Several Japanese transports were also sighted off the coast of Batangas. No landing, however, was attempted.

USAFFE headquarters said nothing about the situation in Davao. It remained, to be precise, “obscure”.

December 23, 1941

The war reveals the parasite, the non-essential man self-confessed. He who does not produce is regarded, with suddenly clear eyes, as an enemy. In peacetime he often occupies an honored position, being then only a thief who lives lawfully on what his neighbor makes.

The war leaves us with only human values to go by. It is not very comfortable. It either shows a man or shows him up. Out of this new revelation may come a new society, a true society, a society of man.

There are economic problems because there are rich men and poor men. There are wars because there are economic problems. Let us, simply, eliminate the rich men?

From Washington, D.C. came the following communique, issued by the war department:

“Philippine theater: Heavy fighting is in progress in Lingayen Gulf, 150 miles north of Manila, where the Japanese are attempting a landing in force.

“Under a strong naval and air escort a fleet of about 80 troop ships appeared off the west coast of Luzon. Soon afterward a large number of about 150-man barges entered Lingayen Gulf, attempting a landing in the vicinity of Agoo (La Union) Some of them succeeded in getting ashore.

“The Japanese force is estimated at from 80,000 to 100,000, from six to eight divisions. The attempted invasion is being met with fierce resistance by American and Filipino troops.

“Fighting is continuing near Davao on the island of Mindanao.

“There is nothing to report from other areas.”

Reports filtering into the city from the front told how the Lingayen beaches were piled high with Japanese dead, the water filled with the bobbing heads of Japanese soldiers whose boats had been sunk. The enemy, nevertheless, continued to gain.

Air-raid alarm this afternoon, catching the city on its way back from lunch to work. I was in a bookstore when the alarm came. I found a chair and a copy of Peter Arno’s usually very amusing cartoons. I was not amused, though I tried hard to be. The necessity of maintaining a decent serenity during a raid leaves a man not quite up to the enjoyment of even the most Rabelaisian humor.

“They can’t do this to me,” said a wounded one from Murphy, indicating what, in fact, they had done.

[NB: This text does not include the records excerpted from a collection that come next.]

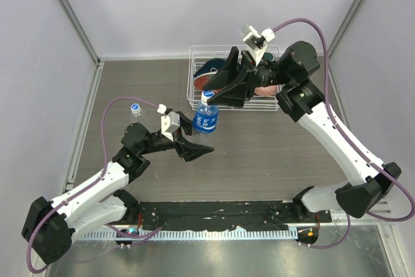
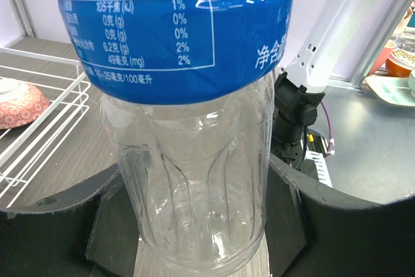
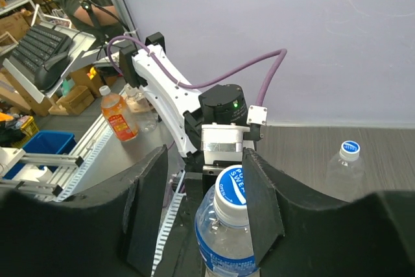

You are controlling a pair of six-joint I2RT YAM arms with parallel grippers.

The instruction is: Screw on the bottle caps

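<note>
looking at the left wrist view, you find your left gripper (image 2: 194, 228) clamped on the lower body of the clear plastic water bottle with the blue wrap label (image 1: 206, 119), upright near the white wire basket (image 1: 192, 77). your right gripper (image 3: 204, 202) straddles its round blue-rimmed white cap (image 3: 232, 186), fingers spread (a gap shows on one side). the plain clear plastic bottle (image 1: 135, 115) stands well apart, capped.

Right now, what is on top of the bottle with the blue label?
A blue-and-white cap sits on the bottle, inside the right gripper. The neck threads under it are covered.
</note>
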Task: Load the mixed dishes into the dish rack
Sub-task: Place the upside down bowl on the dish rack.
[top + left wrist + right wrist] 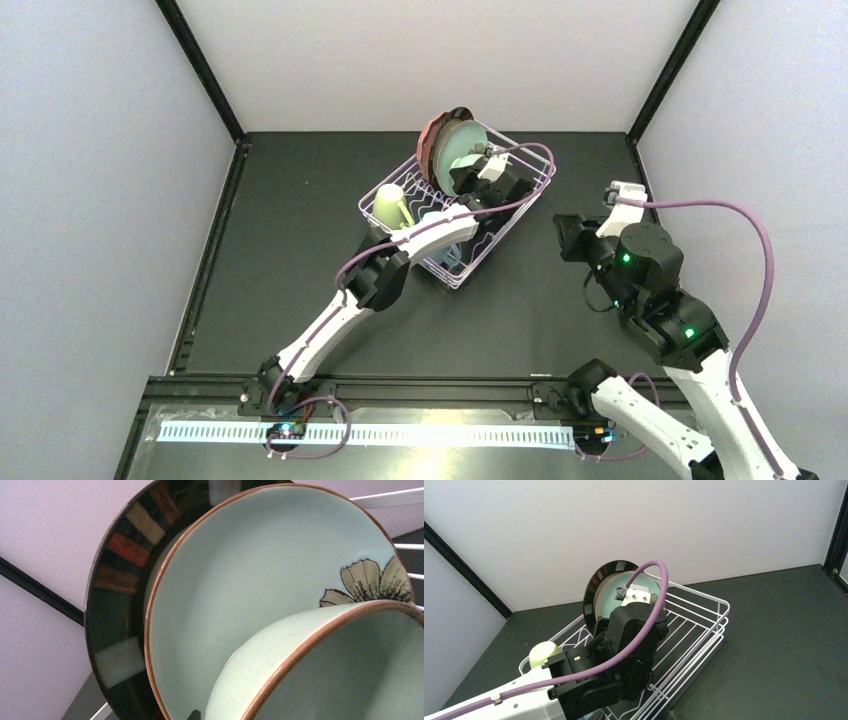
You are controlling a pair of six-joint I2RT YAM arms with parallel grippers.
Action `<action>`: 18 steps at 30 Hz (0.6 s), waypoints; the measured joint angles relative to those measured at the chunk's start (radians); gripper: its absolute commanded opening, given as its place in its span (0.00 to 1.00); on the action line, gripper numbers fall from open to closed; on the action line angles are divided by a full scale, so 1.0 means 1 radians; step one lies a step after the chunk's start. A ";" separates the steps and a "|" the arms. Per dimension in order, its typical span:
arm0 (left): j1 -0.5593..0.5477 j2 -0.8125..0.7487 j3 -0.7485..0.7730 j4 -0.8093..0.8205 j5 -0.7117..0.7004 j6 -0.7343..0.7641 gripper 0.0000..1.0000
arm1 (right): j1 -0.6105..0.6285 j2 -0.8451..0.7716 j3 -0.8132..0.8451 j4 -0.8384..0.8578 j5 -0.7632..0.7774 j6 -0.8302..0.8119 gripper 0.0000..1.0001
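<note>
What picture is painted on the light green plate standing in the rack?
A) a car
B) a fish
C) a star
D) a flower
D: in the left wrist view, the mint flowered plate has a pale flower with dark outlines drawn near its rim.

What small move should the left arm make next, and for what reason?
Probably ease the pale-green bowl down a little into the dish rack. The left claw seems shut on it, close beside the upright mint flowered plate, not yet released.
</note>
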State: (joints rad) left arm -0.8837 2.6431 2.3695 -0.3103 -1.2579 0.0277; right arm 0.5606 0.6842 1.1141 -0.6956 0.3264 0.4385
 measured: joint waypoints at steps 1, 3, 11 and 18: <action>0.001 0.002 0.000 0.013 -0.008 0.009 0.01 | 0.000 -0.008 -0.007 0.006 -0.003 -0.003 0.72; 0.003 0.004 0.000 0.040 -0.022 0.032 0.01 | 0.000 -0.023 -0.026 0.022 -0.013 -0.011 0.72; 0.019 0.020 0.006 0.104 -0.041 0.080 0.01 | 0.000 -0.058 -0.096 0.055 -0.028 -0.019 0.72; 0.026 0.056 0.014 0.128 -0.035 0.093 0.01 | 0.000 -0.068 -0.136 0.094 -0.039 -0.018 0.72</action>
State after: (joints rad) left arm -0.8574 2.6987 2.3836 -0.1822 -1.2930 0.1204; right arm 0.5606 0.6167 0.9783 -0.6014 0.2874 0.4202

In an invasion the invaders are always grim, earnest and “proceed according to plan.” The invaded, bewildered at the beginning by the sudden onslaught of the enemy who had so recently been talking amity and peace, minimize by whimsy and humor the offs against them and set up a wall of lightheartedness between themselves and the desperate character of their situation. It is no longer fashionable to believe in heroes. Even as men conduct themselves unmistakably as such, they perversely refuse to acknowledge it. They die with their boots and a quip on.

They refuse to honor the enemy by taking him –at least in their speech– seriously. This is more than a case of whistling in the dark –the practice of adolescence. This, they vaguely feel, is the proper attitude to be adopted by the host toward an uninvited guest. Impolite and distant.

December 22, 1941

I am writing this under a small funnel of light in a blacked-out room. I can see a book, a pack of cigarettes, a pile of paper, a glass of water and the typewriter. Everything else in the room lies in the dark.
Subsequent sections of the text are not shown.